- _What is being asked_
What is the number of lines in this listing that include "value"? Answer with that number only.

☆ ☆ ☆ ☆ ☆ ☆ ☆

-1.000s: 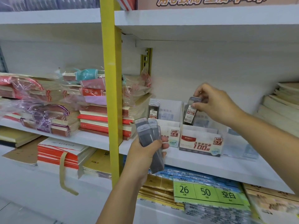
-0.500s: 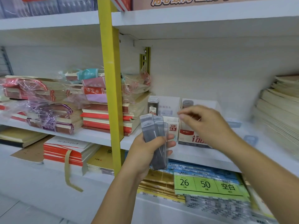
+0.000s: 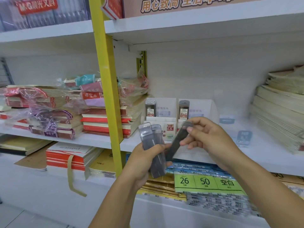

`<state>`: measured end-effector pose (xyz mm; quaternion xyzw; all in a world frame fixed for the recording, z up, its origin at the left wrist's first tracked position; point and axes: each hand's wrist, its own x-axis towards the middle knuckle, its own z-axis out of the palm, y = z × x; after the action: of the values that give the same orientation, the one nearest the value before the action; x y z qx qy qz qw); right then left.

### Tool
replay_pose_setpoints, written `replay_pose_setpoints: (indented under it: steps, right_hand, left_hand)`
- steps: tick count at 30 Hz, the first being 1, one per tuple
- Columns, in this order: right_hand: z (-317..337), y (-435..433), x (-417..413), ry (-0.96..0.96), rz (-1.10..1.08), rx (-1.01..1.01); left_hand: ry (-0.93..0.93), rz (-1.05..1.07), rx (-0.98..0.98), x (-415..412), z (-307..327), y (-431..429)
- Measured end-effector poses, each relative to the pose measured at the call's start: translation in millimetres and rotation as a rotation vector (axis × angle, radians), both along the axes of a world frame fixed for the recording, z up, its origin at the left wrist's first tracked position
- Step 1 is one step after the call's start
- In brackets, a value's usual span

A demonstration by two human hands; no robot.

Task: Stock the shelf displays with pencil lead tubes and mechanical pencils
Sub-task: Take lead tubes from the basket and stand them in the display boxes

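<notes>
My left hand (image 3: 141, 163) grips a bundle of grey lead tubes (image 3: 153, 145) upright in front of the shelf edge. Between thumb and fingers, my right hand (image 3: 209, 139) pinches one grey tube (image 3: 178, 142), tilted, its lower end beside the bundle. Behind them two white display boxes stand on the shelf: the HB 0.5 box (image 3: 166, 129) holds a few tubes (image 3: 150, 107) at its back, and the box to its right (image 3: 197, 107) holds one 0.7 tube (image 3: 183, 110).
Stacks of exercise books (image 3: 105, 120) lie left of the boxes past a yellow upright post (image 3: 107, 79). Cream notebooks (image 3: 279, 116) pile up at the right. Two small blue-labelled packs (image 3: 244, 138) lie on the white shelf (image 3: 256, 155). Green price labels (image 3: 205, 181) sit below.
My right hand left a tube in the right display box, came back to the bundle and now pinches a fresh tube drawn from it. The left hand stayed about where it was.
</notes>
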<state>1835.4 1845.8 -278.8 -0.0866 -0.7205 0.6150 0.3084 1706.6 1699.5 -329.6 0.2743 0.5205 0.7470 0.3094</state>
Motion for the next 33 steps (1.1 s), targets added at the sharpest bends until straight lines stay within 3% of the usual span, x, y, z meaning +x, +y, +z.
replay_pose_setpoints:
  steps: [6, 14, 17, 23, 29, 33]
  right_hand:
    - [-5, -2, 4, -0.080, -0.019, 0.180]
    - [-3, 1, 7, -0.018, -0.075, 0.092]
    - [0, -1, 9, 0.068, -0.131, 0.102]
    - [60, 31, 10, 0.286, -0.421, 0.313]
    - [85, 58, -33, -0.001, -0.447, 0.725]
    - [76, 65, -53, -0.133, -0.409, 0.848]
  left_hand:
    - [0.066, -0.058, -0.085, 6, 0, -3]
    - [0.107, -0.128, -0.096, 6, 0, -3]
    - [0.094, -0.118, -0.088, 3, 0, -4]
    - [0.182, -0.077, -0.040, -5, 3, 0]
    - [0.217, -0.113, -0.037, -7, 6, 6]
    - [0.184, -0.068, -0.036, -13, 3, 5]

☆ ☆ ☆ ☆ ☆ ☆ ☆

- _Result of this task_
2